There is always a chance you have a bad download.

Do you know anyone else that has an Upgrade DVD of your version?

Did you copy your files to a place they are still accessible?

What software and version were you trying to upgrade from and to?

If you can, get the place you bought the software to send you a DVD.

If you end up not being able to do the in upgrade install, if you do a Custom Install, you old files are still there, but you will have to reload your programs and use the archive to recover your old data.

During the install, you don't have to touch it after the initial setup questions until it is completed. If it stopped and asked you to reboot, then it was showing problems. Do you have anything plugged into the laptop, like USB devices or any other cards you could remove?
 
There is always a chance you have a bad download.
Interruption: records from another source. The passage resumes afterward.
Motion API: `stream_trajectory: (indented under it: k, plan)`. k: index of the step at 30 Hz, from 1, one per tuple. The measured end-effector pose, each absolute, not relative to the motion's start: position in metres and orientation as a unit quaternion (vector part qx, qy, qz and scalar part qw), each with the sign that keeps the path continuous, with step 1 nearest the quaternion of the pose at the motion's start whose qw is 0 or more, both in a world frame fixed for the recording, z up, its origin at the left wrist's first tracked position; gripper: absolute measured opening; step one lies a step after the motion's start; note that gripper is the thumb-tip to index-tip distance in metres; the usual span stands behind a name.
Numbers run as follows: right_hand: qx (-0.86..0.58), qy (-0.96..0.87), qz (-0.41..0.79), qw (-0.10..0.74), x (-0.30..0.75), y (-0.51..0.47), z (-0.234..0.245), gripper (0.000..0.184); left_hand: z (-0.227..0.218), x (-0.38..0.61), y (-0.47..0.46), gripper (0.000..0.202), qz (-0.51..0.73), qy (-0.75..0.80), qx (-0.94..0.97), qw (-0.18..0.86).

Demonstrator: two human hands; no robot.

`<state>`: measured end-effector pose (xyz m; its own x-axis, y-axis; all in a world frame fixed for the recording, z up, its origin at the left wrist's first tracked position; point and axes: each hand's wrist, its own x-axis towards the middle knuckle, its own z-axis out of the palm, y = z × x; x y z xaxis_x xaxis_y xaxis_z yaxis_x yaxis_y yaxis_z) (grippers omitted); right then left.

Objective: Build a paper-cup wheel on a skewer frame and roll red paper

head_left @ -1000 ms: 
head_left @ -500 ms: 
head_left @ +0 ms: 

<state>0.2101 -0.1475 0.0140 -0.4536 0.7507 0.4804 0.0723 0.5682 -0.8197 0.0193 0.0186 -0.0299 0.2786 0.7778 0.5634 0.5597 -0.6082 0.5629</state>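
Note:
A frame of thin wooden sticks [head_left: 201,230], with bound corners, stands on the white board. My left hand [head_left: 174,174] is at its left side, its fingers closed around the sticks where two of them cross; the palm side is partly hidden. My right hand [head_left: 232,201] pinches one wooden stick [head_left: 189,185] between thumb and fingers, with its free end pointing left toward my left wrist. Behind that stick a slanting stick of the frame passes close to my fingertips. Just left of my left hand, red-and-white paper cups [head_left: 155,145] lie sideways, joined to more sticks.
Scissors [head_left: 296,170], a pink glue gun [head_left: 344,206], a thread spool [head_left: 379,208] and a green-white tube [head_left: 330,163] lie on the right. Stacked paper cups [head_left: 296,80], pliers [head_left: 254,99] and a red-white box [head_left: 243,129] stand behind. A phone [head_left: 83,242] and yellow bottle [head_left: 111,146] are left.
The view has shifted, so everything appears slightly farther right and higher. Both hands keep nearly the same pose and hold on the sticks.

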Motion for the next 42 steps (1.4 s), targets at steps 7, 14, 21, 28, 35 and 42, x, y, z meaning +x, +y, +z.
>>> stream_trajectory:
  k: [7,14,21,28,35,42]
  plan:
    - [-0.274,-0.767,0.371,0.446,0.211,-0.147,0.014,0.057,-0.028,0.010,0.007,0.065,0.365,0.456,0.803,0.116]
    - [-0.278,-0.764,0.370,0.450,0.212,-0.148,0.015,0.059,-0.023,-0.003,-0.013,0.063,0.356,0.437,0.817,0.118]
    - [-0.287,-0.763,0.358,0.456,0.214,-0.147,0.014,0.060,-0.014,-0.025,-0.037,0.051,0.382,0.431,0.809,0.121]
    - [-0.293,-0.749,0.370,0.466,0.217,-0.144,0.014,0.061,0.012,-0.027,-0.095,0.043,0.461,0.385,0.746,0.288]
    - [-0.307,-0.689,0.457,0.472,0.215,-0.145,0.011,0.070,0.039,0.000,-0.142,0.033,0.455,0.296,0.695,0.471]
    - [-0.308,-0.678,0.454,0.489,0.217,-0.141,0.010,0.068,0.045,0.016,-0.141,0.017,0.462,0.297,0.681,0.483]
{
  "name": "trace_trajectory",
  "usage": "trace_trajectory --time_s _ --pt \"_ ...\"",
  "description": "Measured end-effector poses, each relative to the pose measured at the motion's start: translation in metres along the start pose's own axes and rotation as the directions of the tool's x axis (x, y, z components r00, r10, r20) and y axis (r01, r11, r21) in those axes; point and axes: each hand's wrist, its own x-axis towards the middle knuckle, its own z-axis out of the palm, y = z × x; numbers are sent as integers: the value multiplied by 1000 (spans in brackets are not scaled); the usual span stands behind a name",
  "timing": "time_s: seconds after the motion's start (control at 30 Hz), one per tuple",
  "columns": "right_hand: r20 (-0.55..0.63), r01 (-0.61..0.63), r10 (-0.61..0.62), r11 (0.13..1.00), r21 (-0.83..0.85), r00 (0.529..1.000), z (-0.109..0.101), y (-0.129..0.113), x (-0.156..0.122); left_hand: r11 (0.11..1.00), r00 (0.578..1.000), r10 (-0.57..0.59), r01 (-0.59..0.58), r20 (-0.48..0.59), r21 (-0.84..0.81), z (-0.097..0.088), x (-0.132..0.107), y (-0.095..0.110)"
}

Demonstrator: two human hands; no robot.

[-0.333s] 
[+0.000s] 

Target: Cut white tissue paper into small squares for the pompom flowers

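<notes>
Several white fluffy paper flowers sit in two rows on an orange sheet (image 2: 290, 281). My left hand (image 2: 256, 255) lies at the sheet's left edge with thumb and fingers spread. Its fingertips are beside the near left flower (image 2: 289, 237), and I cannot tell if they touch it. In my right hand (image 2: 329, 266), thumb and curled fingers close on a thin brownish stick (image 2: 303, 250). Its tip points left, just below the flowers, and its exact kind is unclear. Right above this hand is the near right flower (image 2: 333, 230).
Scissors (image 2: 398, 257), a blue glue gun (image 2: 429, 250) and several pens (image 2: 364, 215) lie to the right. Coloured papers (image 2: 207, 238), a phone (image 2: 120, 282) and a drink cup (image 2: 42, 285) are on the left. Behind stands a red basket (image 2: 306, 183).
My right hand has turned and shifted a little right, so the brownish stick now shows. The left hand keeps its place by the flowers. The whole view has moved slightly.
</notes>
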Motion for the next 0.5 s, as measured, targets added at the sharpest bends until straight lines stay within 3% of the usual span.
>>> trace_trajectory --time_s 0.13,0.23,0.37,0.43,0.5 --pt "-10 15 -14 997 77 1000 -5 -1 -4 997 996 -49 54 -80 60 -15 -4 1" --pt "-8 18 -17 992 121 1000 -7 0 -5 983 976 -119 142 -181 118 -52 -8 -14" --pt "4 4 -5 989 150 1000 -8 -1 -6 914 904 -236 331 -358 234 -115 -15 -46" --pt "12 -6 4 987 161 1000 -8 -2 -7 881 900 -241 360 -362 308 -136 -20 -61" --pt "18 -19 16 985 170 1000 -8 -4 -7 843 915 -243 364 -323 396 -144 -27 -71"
Do you know anyone else that has an Upgrade DVD of your version?

Did you copy your files to a place they are still accessible?

What software and version were you trying to upgrade from and to?

If you can, get the place you bought the software to send you a DVD.

If you end up not being able to do the in upgrade install, if you do a Custom Install, you old files are still there, but you will have to reload your programs and use the archive to recover your old data.

During the install, you don't have to touch it after the initial setup questions until it is completed. If it stopped and asked you to reboot, then it was showing problems. Do you have anything plugged into the laptop, like USB devices or any other cards you could remove?

Thanks for the help. It seems like an error probably showed up and I hit restart not knowing that it was probably still installing in the background or something.

I did a clean install and it worked fine. Fortunately, I still have all of my old files in windows.old. Does anyone know how I might be able to reload programs that use CD-keys that might be used up, such as Microsoft Office?